**Exercise data**

....................

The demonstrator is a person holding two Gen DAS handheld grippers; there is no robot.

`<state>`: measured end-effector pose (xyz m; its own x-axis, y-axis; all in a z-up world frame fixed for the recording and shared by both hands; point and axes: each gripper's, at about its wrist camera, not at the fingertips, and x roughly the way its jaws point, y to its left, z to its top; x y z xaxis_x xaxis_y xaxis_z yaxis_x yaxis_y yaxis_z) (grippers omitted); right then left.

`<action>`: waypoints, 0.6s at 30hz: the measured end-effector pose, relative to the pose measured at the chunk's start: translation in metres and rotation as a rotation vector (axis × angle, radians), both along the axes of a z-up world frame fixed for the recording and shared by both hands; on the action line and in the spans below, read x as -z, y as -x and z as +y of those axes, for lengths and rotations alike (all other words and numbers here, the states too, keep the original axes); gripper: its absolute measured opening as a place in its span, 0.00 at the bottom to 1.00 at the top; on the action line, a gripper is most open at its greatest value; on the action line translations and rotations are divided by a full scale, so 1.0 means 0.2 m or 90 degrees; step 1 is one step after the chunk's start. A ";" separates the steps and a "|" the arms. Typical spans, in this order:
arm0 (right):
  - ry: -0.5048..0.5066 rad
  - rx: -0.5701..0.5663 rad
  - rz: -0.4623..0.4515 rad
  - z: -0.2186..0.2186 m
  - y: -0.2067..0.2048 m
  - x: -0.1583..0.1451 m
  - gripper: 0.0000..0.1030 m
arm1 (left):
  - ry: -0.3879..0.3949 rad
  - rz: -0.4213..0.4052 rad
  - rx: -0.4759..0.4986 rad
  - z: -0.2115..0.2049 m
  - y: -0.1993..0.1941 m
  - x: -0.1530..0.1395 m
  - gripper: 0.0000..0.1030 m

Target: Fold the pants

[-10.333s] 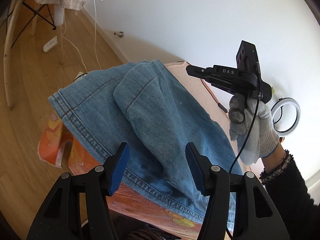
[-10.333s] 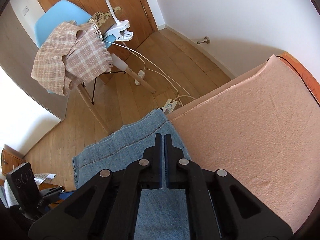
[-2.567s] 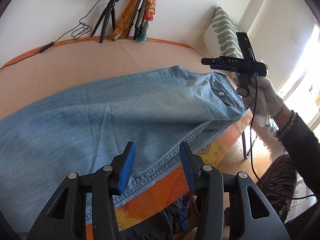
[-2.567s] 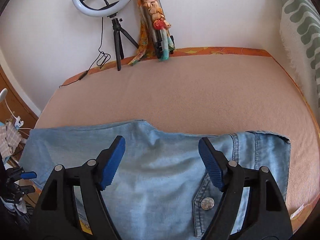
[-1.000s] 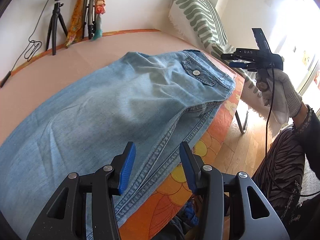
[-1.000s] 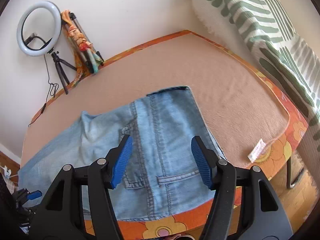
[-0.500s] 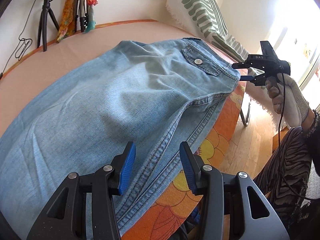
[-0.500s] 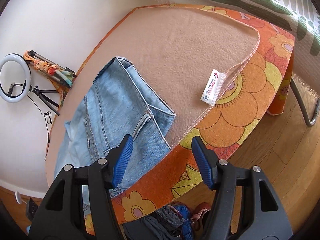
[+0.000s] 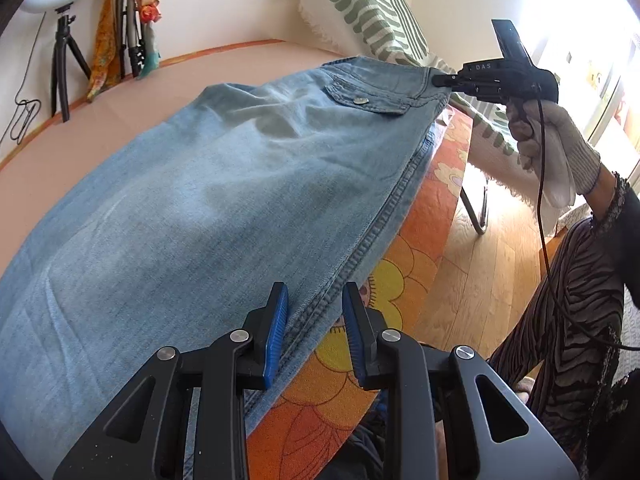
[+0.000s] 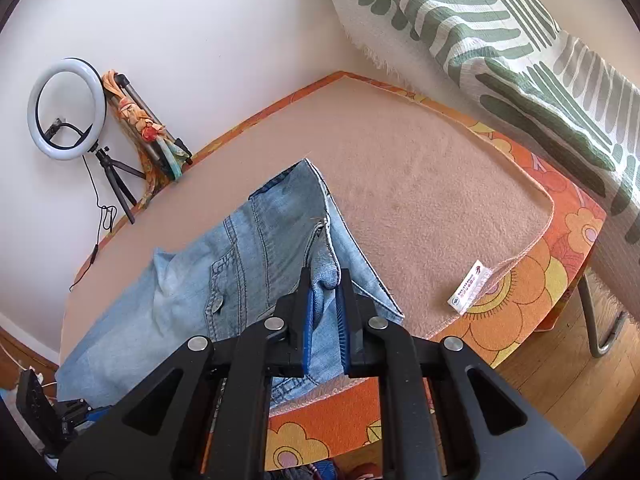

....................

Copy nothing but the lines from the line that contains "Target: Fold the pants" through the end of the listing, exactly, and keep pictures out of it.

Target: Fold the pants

[-10.333s] 
[-10.333s] 
[-2.567s] 
[-2.567s] 
[-1.000s] 
[-1.000s] 
[-0.500s] 
[-0.500s] 
[+0.000s] 
[+0.000s] 

No more work is needed on this answer.